Así lo hacía nuestro Padre San Bernardo. Con frecuencia las órdenes del Soberano Pontífice le imponen prolongadas ausencias y asuntos de enorme fatiga, y vuelve a Claraval con una insaciable necesidad de permanecer a solas con Dios. Con todo, su primer cuidado era dirigirse al noviciado para ver a sus nuevos hijos y alimentarlos con la leche de su palabra. Dábase en seguida a sus religiosos a fin de derramar en ellos sus consuelos, tanto más abundantes, cuanto mayor era el tiempo que se habían visto privados de ellos. Primero pensaba en los suyos, y después en sí mismo. «La caridad -decía- no busca sus propios intereses. Hace ya largo tiempo que ella me ha persuadido a preferir vuestro provecho a todo cuanto amo. 

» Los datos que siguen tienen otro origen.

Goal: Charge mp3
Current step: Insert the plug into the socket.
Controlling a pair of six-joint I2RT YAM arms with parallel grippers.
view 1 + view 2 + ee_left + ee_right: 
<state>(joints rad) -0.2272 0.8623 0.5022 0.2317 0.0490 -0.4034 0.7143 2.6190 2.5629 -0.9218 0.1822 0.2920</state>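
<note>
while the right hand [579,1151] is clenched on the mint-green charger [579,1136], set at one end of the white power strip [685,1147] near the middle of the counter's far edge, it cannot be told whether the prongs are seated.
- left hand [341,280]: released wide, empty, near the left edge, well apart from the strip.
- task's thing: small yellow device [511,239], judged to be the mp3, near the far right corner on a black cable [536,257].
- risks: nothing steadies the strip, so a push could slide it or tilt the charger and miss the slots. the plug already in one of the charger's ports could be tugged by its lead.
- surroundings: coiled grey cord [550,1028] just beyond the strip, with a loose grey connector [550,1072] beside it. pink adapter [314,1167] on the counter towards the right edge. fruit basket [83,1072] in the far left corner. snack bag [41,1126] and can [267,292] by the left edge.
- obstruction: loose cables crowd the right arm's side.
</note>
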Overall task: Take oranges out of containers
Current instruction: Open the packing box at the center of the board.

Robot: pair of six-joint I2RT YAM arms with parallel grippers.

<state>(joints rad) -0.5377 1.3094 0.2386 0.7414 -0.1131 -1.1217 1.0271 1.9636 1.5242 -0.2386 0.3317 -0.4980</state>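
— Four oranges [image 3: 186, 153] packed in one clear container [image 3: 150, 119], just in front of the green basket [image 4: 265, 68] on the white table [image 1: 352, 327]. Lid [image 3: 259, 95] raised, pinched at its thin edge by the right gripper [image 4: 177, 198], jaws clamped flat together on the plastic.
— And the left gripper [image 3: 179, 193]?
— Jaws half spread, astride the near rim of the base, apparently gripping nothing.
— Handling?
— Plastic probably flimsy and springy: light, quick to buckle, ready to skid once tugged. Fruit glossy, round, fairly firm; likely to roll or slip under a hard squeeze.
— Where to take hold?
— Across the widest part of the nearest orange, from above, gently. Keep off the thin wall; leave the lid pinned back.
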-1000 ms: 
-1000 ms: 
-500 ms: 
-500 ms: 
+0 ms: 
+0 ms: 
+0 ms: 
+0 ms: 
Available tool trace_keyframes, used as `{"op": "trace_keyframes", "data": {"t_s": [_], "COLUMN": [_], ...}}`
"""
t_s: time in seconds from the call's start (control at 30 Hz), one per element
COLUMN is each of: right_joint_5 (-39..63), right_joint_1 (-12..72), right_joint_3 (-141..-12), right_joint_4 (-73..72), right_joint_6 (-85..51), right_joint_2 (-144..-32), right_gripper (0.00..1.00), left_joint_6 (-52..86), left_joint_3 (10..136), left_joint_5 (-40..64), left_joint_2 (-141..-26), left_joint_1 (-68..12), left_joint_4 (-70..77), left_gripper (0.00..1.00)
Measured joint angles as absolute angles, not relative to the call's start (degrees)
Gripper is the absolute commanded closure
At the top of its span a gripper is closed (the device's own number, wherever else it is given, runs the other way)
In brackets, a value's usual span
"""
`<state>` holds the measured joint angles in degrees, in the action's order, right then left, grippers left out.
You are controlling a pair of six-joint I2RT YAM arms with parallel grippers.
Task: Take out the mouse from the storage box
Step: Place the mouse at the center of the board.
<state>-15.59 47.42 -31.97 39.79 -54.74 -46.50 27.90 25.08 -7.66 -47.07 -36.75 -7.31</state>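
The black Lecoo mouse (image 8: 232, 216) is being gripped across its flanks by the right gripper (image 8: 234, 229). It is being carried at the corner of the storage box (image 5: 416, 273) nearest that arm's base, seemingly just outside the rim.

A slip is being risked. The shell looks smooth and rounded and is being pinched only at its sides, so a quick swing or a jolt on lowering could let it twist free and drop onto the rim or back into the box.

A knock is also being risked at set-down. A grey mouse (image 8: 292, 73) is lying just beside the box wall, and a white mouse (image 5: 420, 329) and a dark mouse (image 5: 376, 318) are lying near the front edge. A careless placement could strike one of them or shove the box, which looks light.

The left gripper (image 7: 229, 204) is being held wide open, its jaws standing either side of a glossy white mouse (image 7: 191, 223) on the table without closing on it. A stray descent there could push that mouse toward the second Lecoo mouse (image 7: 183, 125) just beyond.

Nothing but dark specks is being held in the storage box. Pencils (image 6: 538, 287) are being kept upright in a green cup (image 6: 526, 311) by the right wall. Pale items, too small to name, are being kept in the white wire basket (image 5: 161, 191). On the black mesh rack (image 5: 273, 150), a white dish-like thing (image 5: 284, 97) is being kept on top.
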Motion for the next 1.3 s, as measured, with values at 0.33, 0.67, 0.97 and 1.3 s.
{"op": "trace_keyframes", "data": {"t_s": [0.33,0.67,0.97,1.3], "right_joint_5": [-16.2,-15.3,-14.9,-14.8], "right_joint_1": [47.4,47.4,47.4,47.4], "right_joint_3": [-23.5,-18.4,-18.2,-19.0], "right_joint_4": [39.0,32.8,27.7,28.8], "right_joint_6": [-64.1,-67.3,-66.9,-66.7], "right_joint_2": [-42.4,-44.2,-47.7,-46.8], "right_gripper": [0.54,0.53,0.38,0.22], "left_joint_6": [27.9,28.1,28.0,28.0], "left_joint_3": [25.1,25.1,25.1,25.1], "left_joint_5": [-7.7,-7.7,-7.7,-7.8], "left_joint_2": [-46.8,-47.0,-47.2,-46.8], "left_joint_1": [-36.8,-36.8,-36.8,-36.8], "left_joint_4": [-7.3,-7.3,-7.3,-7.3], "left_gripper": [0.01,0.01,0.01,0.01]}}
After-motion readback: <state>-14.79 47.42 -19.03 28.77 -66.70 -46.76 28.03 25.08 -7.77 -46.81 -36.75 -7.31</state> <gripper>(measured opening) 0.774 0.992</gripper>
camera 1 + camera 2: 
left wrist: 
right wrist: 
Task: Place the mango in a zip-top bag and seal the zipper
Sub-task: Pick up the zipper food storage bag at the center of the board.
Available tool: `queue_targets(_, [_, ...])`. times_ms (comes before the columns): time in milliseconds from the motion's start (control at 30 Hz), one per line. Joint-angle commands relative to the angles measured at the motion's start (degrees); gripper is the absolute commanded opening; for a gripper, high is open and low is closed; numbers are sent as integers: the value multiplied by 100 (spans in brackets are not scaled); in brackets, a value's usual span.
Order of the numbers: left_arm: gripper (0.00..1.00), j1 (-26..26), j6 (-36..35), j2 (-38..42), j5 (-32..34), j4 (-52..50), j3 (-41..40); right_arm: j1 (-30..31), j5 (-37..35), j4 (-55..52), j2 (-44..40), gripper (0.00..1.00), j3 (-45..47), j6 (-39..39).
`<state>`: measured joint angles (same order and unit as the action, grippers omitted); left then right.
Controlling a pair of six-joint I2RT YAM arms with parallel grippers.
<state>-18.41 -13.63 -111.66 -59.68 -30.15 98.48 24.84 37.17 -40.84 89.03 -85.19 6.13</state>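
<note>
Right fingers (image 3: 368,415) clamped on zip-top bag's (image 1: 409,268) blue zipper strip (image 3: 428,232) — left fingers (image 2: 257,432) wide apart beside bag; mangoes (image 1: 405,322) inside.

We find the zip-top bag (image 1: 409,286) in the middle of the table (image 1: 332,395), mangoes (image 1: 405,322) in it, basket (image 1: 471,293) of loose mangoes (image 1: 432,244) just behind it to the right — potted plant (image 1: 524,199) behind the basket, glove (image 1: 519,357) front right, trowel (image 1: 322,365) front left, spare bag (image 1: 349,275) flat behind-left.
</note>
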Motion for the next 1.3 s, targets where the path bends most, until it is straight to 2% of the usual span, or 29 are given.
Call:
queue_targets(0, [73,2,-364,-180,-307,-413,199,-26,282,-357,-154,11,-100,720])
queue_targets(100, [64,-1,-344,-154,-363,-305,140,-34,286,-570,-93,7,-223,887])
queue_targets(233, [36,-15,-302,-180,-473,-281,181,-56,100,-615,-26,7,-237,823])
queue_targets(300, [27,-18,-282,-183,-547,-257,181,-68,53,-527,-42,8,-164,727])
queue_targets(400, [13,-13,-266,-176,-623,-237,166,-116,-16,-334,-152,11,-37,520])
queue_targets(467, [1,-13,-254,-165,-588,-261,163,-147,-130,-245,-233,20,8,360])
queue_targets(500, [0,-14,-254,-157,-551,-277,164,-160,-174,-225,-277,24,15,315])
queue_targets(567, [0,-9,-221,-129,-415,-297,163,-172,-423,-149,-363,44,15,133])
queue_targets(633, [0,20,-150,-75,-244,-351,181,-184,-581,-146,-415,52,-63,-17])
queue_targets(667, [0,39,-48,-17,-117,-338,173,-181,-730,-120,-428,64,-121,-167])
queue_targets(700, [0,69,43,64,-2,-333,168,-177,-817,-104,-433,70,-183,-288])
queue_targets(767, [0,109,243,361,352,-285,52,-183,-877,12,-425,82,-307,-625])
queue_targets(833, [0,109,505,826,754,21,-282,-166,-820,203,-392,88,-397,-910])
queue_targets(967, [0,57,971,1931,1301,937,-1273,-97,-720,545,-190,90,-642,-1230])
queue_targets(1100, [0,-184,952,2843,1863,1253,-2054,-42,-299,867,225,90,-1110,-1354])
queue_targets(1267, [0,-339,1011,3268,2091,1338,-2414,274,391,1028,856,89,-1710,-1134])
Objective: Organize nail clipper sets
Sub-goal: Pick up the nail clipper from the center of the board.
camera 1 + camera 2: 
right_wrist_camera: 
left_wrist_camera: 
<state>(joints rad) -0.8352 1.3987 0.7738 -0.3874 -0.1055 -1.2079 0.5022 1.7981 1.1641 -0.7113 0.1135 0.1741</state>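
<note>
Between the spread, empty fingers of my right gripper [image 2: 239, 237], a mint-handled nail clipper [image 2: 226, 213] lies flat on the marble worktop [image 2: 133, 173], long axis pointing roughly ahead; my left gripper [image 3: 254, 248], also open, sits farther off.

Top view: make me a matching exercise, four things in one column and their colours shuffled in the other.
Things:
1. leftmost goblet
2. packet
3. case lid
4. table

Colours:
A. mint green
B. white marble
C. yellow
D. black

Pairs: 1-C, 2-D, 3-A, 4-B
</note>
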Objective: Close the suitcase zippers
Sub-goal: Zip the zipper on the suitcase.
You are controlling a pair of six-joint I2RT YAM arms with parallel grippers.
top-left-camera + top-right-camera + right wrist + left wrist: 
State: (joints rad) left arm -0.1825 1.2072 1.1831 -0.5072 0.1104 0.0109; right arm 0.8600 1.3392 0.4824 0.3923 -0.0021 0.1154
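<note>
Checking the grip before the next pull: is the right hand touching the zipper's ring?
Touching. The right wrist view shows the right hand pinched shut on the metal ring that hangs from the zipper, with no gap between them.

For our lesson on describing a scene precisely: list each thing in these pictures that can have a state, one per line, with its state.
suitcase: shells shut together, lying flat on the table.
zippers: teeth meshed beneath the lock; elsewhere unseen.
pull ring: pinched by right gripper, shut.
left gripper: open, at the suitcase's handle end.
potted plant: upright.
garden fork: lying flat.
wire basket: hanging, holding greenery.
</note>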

Orar, leer, escribir, meditar y demás ventajas de los ejercicios piadosos, todo lo he reputado como una pérdida por amor vuestro. Soporto con paciencia haber de dejar a Raquel por Lía; y no me pesa haber abandonado las dulzuras de la contemplación, cuando me es dado observar que después de nuestras pláticas el irascible se torna dulce; el orgulloso, humilde; el pusilánime, esforzado, que los hijos pequeños del Señor se sirvan de mí como quieran, con tal que se salven. Si yo no perdono ningún trabajo por ellos, ellos me perdonarán mis faltas, y mi descanso más apetecido será saber que no temen importunarme en sus necesidades. Me prestaré a satisfacer sus deseos cuanto me fuere posible; y mientras tuviere un soplo de vida, serviré a mi Dios sirviéndolos a ellos con una caridad sin fingimiento.» San Francisco de Sales hacía lo propio: «Si alguno, aun cuando fuere de los más pequeños, se dirigía a él, tomaba el Santo la actitud de un inferior ante su superior, sin rechazar a nadie, no rehusando hablar ni escuchar y no dando la más pequeña muestra de disgusto, aunque tuviere que perder un tiempo precioso escuchando frivolidades. 

Su sentencia favorita era ésta: «Dios quiere esto de mí, ¿qué más necesito? En cuanto que ejecuto esta acción no estoy obligado a ejecutar otra. Nuestro centro es la voluntad de Dios, y fuera de El no hay sino turbación y desasosiego.» Santa Juana de Chantal asegura que en la abrumadora multitud de los negocios siempre se le veía unido a Dios, amando su santa voluntad igualmente en todas las cosas, y por este medio, las cosas amargas se le habían vuelto sabrosas.